Jerry Lewis Goes Silent at 91

When news came that Jerry Lewis had died at the age of 91, on Aug. 20 in Las Vegas, there was a veritable explosion of homages, descriptions, criticism, debate about the man, about his personality, his legacy and gifts and his penchant for irascibility, insults and unpleasantness.

Turns out, there were in fact, and sometimes fiction — and certainly in psychological terms and in terms of his impact and importance in the stream of the history of American comedy — more than one and probably ten kinds of Jerry Lewis.

The first, though, and be it said with very little sentimentality, he was unforgettable. And he will remain so at least as long as things stream, make their way to YouTube or people watch old movies in the wee hours of the morning for a laugh and a memory.

In life and profession, Lewis, gangly, bug-eyed at will, high-pitched as a really loud silent movie, dangled through pretty much all of the common threads of not only American comedy, but American show business. You can find his beginnings in vaudeville (his parents were club and road performers), in an early mugger-hugging phase as a teen and in his copacetic hookup with the supremely laid-back Dean Martin, appearing in nightclubs together and television, followed by 1950s movies stardom.

Lewis’ screaming, quasi-clumsy innocent and very much unable to sit still or shut up persona provide a contrast to Martin’s bemused, off-handed romantic catnip for the ladies. Martin was so smooth, you could slide a soft tomato off his back without getting it scuffed. Lewis could hurt a tomato from a mile away.

They came from invisible territory — Irvington, New Jersey, for Lewis; Steubenville, Ohio, for Martin — and they first appeared together at the Glass Hat nightclub, according to the records in Manhattan, followed by a place called the Havana Madrid. Nightclubs were always a part of the Lewis life, and the Martin life, for that matter. They’re a part of the lore of comic show business. Today, it’s standup that tickles the fancy of younger audiences and is also the source of most comedic talent that doesn’t come from Saturday Night Live.

When they hit the movies, Martin and Lewis, Lewis and Martin, got bigger than life its own self: “At War with the Army,” “The Caddy,” “Artists and Models” (one of the models was Anita Ekberg), “Hollywood or Bust” and so on. But after a while, the relationship between the two soured, even though Lewis adored Martin and his languid ease, of which Lewis had not an iota. But it was Lewis who was getting or hogging the attention, and not with all due pleasantries, at, fittingly, the Copacabana.

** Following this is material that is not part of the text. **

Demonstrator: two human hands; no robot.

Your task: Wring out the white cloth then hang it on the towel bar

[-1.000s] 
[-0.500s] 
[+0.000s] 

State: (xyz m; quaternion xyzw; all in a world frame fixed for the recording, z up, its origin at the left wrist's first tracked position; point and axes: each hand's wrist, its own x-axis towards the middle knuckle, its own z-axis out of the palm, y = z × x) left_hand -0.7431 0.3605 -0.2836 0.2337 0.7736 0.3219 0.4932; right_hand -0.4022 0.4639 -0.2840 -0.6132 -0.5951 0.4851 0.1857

Lewis got what he wanted — independence and a status in many places as an auteur — with films like “The Bellhop,” “The Delicate Delinquent,” “The Geisha Boy,” “Cinderfella” and, most notably, “The Nutty Professor,” a kind of Jekyll-and-Hyde bit of craziness which is nothing less than hilarious. Eddie Murphy, years later, did his own version with the same title, but it was the buck-toothed, thick-glassed professor suffering a very loud hangover in front of his students that you can catch on YouTube and laugh your eyebrows off with.

The solo Lewis was a high point which he never achieved again. American film critics never took him seriously, but, odd as it sounds, the French cineastes loved him and were indeed reminded of old American classic film glory, which they wrote theses about.

Lewis did belong in an American tradition that included the likes of Buster Keaton, Chaplin and the Keystone Cops, which later transformed into movies starring the Bowery Boys, the Marx Brothers, Abbott and Costello and … Martin and Lewis. Today’s club- and SNL-trained comics are left with one part of Lewis heritage, a penchant for purely American style infantilism (Adam Sadler is a particular example).

Lewis in public — he was in Washington for a road-show performance where he played the devil in “Damn Yankees” — could be short-tempered and impatient, as he displayed in a press conference for the show. But he was never less than fascinating and honest about his insecurities, as well as his talent.

He was, let’s face it, manic in his gifts, which could border on the insane and even menacing. His face was not naturally made of rubber, he pushed his emotions and his feeling out of the skin.

All comedians, unless they have only one shtick, tend to be good actors. Hence, the famous saying: “tragedy is easy, comedy is hard.” In that he resembled the silent comics, resembled Jack Benny (see what Lewis does as a bellboy holding down the fort in “The Bellboy”), was followed by Robin Williams and did it himself in “The King of Comedy,” in which he played a talk-show host stalked by an aspiring comic played by the very unfunny Robert De Niro.

He was also a giant of charity with his support of the Muscular Dystrophy Association, for which his telethons raised billions since they began in 1966.

His characters seem always to be less than uncommon, with small gifts and big desires that turned into clumsiness, rage, gigantic passions for unattainable romance, ability and status, more bouts of clumsiness, pratfalls, out and out Munch screams, a wacked-out dance where none of the parts fit.

And even now, we remember laughing, really loud.